I don’t see much change in Manitoba and Saskatchewan but the NDP is certain to make gains in B.C. It appears that recent polls suggest a modest Conservative recovery in B.C. although they are still running way behind the 2000 performance of the Alliance, never mind the former PC party. At the moment I have the NDP moving up from 2 to 5 constituencies.

The Conservatives
My impression from recent polls is that the Conservatives are strengthening a little in B.C. This isn’t saying much – they are headed for the mid to high thirties. By comparison the Alliance alone received almost 50% of the vote in 2000. Some loss of seats here seems inevitable. The closeness of the race makes the B.C. results, which report a half hour behind the rest of the country, critical to the final outcome.

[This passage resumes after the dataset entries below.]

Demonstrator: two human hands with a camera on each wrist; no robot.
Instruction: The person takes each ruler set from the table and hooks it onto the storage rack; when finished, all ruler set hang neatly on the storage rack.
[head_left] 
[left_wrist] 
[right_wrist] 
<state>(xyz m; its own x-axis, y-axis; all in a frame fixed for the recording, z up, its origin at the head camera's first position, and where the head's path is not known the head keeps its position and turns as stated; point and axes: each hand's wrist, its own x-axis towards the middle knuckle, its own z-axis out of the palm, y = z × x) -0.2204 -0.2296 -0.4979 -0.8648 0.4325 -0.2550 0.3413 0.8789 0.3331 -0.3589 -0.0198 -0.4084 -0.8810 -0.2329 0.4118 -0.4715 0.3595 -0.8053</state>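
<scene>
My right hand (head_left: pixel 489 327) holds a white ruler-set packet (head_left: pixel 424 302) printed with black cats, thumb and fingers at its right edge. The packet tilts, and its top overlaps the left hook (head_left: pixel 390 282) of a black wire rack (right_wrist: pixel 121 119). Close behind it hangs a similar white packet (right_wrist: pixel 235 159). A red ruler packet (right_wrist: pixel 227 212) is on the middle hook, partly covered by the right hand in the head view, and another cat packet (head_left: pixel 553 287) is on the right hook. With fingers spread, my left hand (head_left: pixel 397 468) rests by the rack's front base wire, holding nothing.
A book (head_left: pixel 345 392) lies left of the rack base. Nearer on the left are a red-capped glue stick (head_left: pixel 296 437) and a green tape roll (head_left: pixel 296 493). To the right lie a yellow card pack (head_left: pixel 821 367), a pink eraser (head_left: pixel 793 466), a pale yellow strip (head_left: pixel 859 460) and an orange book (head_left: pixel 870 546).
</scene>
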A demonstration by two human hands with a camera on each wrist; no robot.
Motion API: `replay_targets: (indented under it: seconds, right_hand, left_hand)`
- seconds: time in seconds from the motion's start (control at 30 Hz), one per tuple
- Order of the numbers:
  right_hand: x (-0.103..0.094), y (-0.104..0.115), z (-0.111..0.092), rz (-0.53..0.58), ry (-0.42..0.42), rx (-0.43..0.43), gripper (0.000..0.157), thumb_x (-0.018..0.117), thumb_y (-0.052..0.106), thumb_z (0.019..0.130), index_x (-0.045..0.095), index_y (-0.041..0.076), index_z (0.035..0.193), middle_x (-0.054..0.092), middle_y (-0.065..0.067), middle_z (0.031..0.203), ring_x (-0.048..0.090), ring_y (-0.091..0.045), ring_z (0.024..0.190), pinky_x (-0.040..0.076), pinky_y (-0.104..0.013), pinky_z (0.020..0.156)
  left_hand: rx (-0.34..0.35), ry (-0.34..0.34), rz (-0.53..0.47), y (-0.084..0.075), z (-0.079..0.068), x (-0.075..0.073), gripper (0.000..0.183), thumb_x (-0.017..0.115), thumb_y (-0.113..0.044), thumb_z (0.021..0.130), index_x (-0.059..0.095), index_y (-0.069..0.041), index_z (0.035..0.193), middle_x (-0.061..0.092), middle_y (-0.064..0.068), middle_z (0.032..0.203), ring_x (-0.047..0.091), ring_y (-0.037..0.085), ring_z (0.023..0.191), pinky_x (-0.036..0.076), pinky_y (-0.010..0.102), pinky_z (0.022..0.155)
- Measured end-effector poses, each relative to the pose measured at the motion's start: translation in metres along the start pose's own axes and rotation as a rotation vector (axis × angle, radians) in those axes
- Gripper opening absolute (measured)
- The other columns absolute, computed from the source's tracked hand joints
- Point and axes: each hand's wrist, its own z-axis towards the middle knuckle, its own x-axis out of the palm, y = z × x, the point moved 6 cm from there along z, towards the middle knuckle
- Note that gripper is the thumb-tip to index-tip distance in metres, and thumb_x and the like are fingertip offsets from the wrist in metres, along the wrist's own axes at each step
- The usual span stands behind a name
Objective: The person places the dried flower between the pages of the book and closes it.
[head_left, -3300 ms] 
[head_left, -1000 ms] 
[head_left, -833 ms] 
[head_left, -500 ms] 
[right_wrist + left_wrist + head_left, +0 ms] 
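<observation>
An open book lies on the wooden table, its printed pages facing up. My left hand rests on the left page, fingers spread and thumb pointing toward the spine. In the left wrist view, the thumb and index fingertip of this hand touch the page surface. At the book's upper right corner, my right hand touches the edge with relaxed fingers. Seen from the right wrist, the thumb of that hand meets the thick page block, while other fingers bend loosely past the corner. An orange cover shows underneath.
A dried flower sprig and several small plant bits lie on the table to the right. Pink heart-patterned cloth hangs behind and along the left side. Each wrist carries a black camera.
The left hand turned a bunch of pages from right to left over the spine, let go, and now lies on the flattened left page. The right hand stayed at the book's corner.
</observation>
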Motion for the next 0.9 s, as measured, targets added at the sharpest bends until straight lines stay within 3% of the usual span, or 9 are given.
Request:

In Ontario, the most favourable numbers for the Tories come from the Lick’s Hamburger poll, which, as of June 17, reported its burger sales as: Conservative Burgers 40%, Liberal Burgers 26% and NDP Burgers 23%. Don’t laugh. It was more accurate than the final Compas poll prior to the Ontario election. The chain’s locations, however, are largely in the extended 905 belt outside Toronto so it is likely to have a Tory tilt. It has generally accurately picked the winner in Ontario in the past without predicting as well as the regular polls the precise party percentages.

In Atlantic Canada the numbers do suggest that the Conservatives could hang on to all or almost all their existing seats.

At this stage in 2000 it was all over but the counting and the margin of the Liberal majority. Not so this time. The last week will matter. We should have many new polls to contemplate.